One thing a pirate needs is a pirate ship, so Little Chick's party couldn't be complete without at least an attempt at a pirate ship. This was a pretty simple pirate ship made from recycled cardboard box packaging and some very basic illustrations. There are some amazing pirate ship creations on the web, but hopefully our meagre efforts were enough to spark the imaginations of a group of 3 and 4 year olds.
This was the box we used for creating some indoor camping cardboard box play a while back. Well since then it's been stored in the garage waiting for the next play idea to use it for, so it was all ready to be converted into a pirate ship!
To start with I drew and cut out two large u-shaped sections from each piece of cardboard. I then drew round a medium sized flower pot and cut out the portholes.
To get the front to bend and come together to form the bow of the boat I cut slits in the bottom edge of each piece of cardboard so they folded over each other and then at the top tucked one of the sides of cardboard into the other and then taped it together (It's so useful to have an structural engineer in the house for problem solving construction issues!) I also drew on an anchor and edging strips round the port holes and sides of the boat.
As I thought it was going to be wet and we would have to have the ship in our living room, I decided against a sail and just went for hanging some bunting across the room instead.

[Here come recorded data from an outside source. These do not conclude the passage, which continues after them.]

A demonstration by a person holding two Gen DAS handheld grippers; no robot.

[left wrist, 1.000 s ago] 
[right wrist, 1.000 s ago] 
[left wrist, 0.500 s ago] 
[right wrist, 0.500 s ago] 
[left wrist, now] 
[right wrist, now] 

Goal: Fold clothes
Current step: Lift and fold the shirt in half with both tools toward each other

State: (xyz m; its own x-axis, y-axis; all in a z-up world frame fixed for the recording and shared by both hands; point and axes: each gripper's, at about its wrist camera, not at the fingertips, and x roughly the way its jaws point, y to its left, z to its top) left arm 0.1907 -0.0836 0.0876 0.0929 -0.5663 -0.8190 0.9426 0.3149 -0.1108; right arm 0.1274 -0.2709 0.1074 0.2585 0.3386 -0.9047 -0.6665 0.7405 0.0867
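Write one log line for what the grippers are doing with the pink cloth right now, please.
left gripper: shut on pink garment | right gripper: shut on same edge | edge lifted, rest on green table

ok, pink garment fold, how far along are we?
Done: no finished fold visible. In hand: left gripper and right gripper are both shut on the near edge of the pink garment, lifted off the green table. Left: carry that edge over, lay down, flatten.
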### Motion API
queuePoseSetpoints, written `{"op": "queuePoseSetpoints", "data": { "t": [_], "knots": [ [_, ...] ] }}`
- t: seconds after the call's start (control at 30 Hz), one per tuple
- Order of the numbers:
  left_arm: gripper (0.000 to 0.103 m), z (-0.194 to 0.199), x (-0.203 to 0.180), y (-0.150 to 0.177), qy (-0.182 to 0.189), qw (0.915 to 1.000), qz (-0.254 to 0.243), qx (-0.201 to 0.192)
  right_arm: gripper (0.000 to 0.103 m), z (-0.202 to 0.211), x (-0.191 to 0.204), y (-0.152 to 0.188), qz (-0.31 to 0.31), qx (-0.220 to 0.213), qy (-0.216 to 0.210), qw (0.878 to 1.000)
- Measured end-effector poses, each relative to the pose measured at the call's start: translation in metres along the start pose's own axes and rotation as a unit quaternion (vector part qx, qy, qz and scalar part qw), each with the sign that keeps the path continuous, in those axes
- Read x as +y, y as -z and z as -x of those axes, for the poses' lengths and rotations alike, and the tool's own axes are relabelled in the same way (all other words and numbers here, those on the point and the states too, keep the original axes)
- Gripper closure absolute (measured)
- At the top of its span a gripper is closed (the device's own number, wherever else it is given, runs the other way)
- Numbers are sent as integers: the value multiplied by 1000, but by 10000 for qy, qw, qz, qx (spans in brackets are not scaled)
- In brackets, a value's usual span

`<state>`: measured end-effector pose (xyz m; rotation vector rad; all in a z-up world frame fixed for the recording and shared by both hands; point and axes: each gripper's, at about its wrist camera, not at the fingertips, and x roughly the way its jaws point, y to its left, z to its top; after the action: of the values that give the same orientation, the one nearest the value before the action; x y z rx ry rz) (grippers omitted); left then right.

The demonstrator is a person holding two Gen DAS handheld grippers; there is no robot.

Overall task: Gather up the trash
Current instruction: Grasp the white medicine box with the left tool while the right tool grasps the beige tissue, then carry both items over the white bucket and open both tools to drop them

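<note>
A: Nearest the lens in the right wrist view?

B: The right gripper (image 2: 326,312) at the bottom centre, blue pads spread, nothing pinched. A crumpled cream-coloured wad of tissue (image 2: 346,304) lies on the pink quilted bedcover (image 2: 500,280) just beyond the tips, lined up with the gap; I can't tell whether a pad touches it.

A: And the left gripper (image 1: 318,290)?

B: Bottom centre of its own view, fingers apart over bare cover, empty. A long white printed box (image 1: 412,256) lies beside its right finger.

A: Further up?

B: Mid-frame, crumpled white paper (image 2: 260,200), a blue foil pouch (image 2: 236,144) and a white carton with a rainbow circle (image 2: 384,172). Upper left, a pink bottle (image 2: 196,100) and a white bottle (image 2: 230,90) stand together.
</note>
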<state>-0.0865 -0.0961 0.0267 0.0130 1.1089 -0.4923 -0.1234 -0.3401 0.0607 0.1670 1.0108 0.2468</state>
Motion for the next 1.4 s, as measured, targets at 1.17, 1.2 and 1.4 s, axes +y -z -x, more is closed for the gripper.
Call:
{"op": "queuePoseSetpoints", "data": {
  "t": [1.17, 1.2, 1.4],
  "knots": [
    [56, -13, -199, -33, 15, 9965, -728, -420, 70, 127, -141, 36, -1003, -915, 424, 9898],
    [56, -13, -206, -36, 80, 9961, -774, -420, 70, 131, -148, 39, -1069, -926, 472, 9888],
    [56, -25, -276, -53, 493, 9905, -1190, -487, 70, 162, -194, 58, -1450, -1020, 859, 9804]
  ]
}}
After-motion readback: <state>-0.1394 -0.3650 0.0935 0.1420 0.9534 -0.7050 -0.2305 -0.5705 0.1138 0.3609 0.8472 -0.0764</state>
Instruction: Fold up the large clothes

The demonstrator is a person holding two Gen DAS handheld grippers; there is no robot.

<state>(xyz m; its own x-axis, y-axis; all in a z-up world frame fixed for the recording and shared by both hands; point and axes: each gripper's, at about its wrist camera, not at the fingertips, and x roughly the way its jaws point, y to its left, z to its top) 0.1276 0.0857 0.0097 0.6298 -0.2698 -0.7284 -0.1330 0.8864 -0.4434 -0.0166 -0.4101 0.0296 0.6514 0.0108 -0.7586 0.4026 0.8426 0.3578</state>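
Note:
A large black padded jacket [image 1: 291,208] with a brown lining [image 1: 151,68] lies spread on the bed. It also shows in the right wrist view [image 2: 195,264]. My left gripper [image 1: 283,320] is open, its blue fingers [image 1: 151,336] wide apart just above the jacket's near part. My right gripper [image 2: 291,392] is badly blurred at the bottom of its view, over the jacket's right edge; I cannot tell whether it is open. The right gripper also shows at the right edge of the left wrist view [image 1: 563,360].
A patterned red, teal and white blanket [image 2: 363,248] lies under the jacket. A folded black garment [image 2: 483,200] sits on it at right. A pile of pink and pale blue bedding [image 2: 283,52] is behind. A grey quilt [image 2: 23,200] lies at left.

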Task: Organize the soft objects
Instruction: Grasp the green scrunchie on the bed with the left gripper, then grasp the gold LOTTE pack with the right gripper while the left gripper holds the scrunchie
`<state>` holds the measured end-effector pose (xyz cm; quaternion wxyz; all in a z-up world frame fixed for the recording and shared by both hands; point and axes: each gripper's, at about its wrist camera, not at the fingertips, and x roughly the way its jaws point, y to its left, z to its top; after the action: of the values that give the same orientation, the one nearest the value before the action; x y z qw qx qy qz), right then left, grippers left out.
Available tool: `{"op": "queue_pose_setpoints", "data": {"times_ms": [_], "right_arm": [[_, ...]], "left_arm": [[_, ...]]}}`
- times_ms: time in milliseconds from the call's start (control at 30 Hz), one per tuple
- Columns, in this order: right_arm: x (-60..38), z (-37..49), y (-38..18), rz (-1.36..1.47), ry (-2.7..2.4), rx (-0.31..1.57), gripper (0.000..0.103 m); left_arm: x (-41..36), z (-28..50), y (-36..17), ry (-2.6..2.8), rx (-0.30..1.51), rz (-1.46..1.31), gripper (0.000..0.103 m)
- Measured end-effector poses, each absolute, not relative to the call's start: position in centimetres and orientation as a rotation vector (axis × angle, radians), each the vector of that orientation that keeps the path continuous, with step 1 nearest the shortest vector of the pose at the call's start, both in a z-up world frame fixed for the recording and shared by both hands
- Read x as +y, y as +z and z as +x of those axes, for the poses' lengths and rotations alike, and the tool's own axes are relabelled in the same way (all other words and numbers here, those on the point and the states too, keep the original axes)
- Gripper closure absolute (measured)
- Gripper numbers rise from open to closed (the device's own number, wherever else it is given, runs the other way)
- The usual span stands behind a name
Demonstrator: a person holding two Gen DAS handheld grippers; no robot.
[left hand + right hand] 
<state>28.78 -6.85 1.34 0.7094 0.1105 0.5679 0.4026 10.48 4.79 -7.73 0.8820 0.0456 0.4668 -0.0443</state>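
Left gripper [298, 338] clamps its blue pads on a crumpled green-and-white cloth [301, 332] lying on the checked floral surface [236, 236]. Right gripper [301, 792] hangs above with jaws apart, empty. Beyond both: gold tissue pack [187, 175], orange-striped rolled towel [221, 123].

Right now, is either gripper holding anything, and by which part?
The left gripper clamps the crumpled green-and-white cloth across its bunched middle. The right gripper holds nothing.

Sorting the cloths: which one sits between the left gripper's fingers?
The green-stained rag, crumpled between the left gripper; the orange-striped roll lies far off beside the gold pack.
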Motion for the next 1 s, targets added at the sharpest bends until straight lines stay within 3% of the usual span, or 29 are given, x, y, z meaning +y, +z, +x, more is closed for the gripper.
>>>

Inside the pirate ship there were some throws and cushions and a sealed bag of sand to weight the front bit down to stop it moving around.
The girls and their friends had lots of fun on the pirate ship.
As it turned out the weather cleared and we were able to take the pirate ship outside where we added a mast (our sunshade base and pole) and a sail (an old sheet pegged to the washing line above).
There was lots of 'ooh-ahhs' and running in and out of the pirate ship to escape monsters or to sail to the island for treasure.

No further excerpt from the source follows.